■ EXERCISE DIRECTIONS: Below are lines of data, and only some are wanted. Please repeat exactly those from the line that has "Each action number" through the line that has "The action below".

■ COLLECTED MATERIAL:
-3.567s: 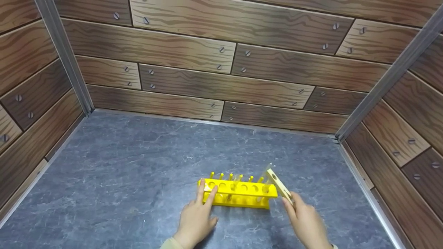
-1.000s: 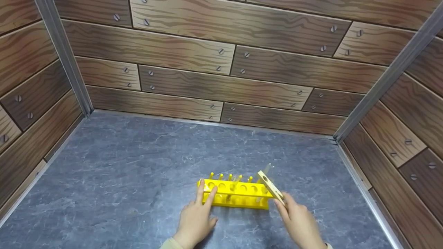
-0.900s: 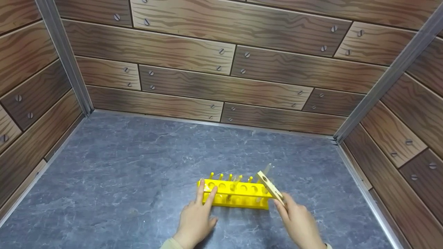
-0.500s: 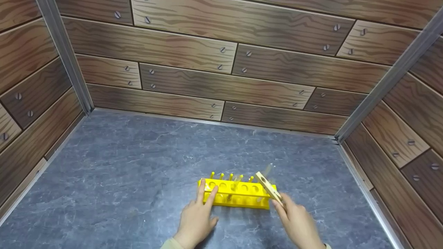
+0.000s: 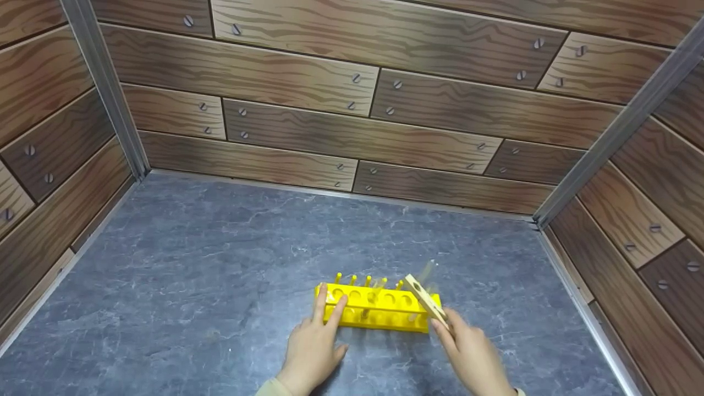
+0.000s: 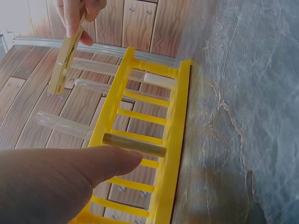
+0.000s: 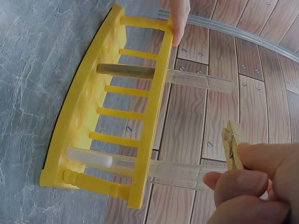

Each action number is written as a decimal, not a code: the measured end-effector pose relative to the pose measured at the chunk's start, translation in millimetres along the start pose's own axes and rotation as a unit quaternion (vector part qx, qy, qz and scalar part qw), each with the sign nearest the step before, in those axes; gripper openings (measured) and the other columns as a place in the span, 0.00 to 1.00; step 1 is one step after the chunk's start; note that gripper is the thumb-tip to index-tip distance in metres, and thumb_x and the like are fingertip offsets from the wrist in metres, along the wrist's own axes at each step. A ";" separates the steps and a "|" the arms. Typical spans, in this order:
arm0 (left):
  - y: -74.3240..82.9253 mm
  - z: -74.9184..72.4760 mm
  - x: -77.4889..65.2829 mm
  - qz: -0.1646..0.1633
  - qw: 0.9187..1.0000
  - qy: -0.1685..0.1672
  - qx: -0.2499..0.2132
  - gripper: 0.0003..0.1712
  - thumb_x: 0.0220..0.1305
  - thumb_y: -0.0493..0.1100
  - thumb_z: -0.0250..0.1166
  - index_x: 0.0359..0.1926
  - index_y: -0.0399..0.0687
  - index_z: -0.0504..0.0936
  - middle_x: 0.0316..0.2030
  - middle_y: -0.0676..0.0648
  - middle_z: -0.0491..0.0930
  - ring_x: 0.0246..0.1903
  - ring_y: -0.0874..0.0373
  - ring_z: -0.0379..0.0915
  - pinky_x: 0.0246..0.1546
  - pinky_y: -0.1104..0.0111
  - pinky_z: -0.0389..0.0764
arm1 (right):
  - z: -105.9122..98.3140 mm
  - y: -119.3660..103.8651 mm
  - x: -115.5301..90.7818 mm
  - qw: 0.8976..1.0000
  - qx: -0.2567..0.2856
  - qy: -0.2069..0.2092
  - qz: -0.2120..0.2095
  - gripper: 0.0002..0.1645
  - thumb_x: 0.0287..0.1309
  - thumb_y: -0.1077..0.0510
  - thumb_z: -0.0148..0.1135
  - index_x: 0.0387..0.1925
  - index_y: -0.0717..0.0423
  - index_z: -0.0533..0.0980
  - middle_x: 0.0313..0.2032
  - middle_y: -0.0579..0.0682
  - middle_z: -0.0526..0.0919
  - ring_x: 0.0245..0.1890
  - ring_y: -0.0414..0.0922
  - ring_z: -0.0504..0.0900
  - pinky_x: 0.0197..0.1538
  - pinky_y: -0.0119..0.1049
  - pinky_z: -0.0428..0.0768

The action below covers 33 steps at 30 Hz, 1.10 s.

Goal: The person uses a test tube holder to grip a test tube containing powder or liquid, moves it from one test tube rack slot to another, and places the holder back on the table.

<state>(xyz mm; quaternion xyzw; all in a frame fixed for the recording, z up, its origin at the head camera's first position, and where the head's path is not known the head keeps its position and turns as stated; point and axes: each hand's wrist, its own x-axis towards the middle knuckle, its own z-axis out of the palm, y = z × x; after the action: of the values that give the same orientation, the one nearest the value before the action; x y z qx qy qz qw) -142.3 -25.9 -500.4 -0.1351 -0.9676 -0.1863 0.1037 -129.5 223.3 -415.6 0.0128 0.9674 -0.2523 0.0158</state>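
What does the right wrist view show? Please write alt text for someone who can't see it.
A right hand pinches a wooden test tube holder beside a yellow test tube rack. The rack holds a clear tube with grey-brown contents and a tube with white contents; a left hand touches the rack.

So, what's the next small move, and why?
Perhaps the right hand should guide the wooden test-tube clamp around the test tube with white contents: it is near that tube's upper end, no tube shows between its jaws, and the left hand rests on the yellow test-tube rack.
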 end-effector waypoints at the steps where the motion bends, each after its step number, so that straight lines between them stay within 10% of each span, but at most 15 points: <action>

■ ANSWER TO THIS TASK:
Each action number is written as a decimal, not a code: the measured end-effector pose relative to the pose measured at the chunk's start, translation in millimetres along the start pose's own axes and rotation as a unit quaternion (vector part qx, qy, qz and scalar part qw), each with the sign nearest the step before, in those axes; gripper openings (measured) and the other columns as a place in the span, 0.00 to 1.00; step 1 is one step after the chunk's start; note that gripper is the thumb-tip to index-tip distance in metres, and thumb_x and the like are fingertip offsets from the wrist in metres, along the wrist's own axes at each step. A ";" separates the steps and a "|" the arms. Typical spans, in this order:
arm0 (left):
  - y: -74.3240..82.9253 mm
  - z: -74.9184..72.4760 mm
  - x: -77.4889..65.2829 mm
  - qz: -0.1646..0.1633
  - qw: 0.9187..1.0000
  - qy: -0.1685..0.1672
  - qx: -0.2499..0.2132
  - gripper: 0.0003..0.1712
  - thumb_x: 0.0220..0.1305
  - thumb_y: -0.0493..0.1100
  - thumb_z: -0.0250..0.1166
  - index_x: 0.0359..0.1926
  - index_y: -0.0399..0.0687
  - index_z: -0.0504..0.0936
  - middle_x: 0.0316..0.2030
  - middle_y: -0.0676..0.0648
  - middle_z: -0.0491..0.0930
  - ring_x: 0.0246..0.1903
  - ring_y: -0.0874..0.0373
  - ring_z: -0.0379..0.0915
  - pinky_x: 0.0246..0.1546
  - pinky_y: -0.1104..0.0111
  - pinky_z: -0.0389..0.0764
arm1 (right):
  - z: -105.9122..98.3140 mm
  - y: -119.3660..103.8651 mm
  - x: -115.5301..90.7818 mm
  - qw: 0.8976..1.0000
  - qx: -0.2567..0.2856
  - qy: -0.2069..0.2092
  - qz: -0.2120..0.2095
  - gripper: 0.0002..0.1645
  - thumb_x: 0.0287..0.1309
  - thumb_y: -0.1077..0.0510
  - thumb_z: -0.0148..0.1135
  - index_x: 0.0387..0.1925
  - index_y: -0.0717..0.0423
  - index_z: -0.0533..0.0980
  - middle_x: 0.0313..0.2032
  - middle_y: -0.0579..0.0682
  - middle_z: -0.0526..0.0919
  - ring_x: 0.0245..0.1890
  - ring_y: -0.0414..0.0922
  - ring_z: -0.0504..0.0900
  - pinky_x: 0.0197..0.1538
  - pinky_y: -0.0119..0.1049
  - pinky_z: -0.0428..0.0768

The action below covers 33 steps at 30 Hz, 1.10 s.

This answer has now been given in full.